[R] missing values imputation

Wed May 12 19:23:05 CEST 2004

(Ted Harding) <Ted.Harding at nessie.mcc.ac.uk> writes:

> On 12-May-04 Rolf Turner wrote:
>> Anne Piotet wrote:
>> 
>>> What R functionnalities are there to do missing values imputation
>>> (substantial proportion of missing data)?  I would prefer to use
>>> maximum likelihood methods ; is the EM algorithm implemented? in
>>> which package?
>> 
>>       The so-called ``EM algorithm'' is ***NOT*** an
>>       algorithm.  It is a methodology or a unifying concept.
>>       It would be impossible to ``implement'' it.  (Except
>>       possibly by means of some extremely advanced and
>>       sophisticated Artificial Intelligence software.)
>
> Do we understand the same thing by "EM Algorithm"?
>
> The one I'm thinking of -- formulated under that name by Dempster,
> Laird and Rubin in 1977 ("Maximum likelihood estimation from incomplete
> data via the EM  algorithm", JRSS(B) 39, 1-38) -- is indeed an algorithm
> in exactly the same sense as any iterative search for the maximum of a
> function.
>
> Essentially, in the context of data modelled by an underlying exponential
> family distribution where there is incomplete information about the
> values which have this distribution, it proceeds by
>
> Start: Choose starting estimates for the parameters of the distribution
> E: Using the current parameter values, compute the expected vaues
>    of the sufficient statistics conditional on the observed information
> M: Solve the maximum-likelihood equations (which are functions of the
>    sufficient statistics) using the expected values computed in (E)
> If sufficently converged, stop.
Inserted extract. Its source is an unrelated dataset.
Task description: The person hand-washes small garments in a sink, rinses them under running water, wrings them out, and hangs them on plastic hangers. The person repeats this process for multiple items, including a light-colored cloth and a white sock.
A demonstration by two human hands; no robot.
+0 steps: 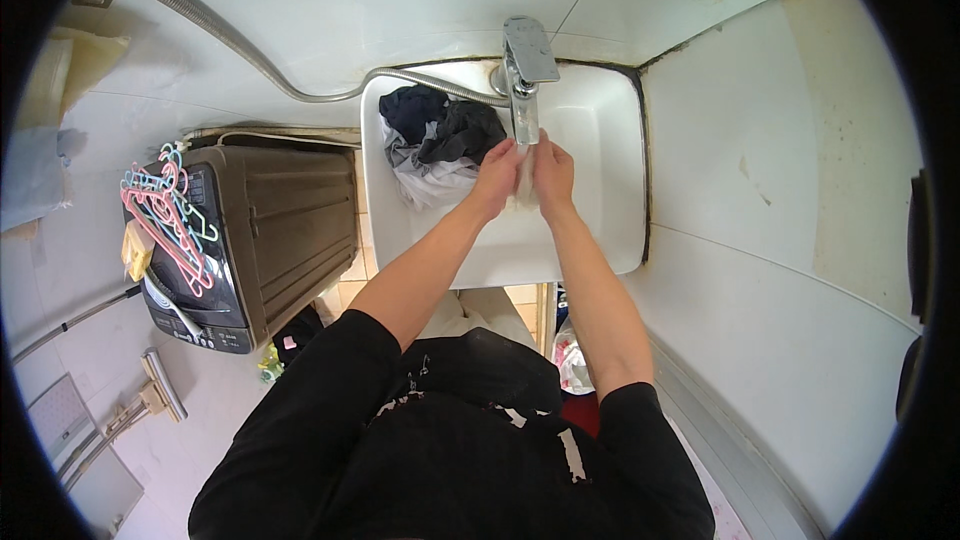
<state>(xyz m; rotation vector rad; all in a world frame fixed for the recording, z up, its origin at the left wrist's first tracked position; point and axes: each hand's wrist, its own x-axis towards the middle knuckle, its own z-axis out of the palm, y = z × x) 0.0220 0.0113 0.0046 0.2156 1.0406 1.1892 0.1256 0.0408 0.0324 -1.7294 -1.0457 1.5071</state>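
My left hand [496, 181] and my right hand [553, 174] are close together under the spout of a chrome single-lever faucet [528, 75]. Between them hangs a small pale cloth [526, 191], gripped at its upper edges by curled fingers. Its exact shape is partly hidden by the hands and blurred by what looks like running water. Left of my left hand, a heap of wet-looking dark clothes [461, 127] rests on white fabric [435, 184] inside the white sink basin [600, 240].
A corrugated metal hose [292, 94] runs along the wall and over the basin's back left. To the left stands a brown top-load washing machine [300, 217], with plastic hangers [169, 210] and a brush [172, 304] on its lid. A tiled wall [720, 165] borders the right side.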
Otherwise, make the current parameter
> values equal to the values estimated in (M) and return to (E).
>
> Algorithm, this, or not????
>
> And where does "extremely advanced and sophisticated Artificial
> Intelligence software" come into it? You can, in some cases, perform
> the above EM algorithm by hand.
>
> Which "EM Algorithm" are you thinking of?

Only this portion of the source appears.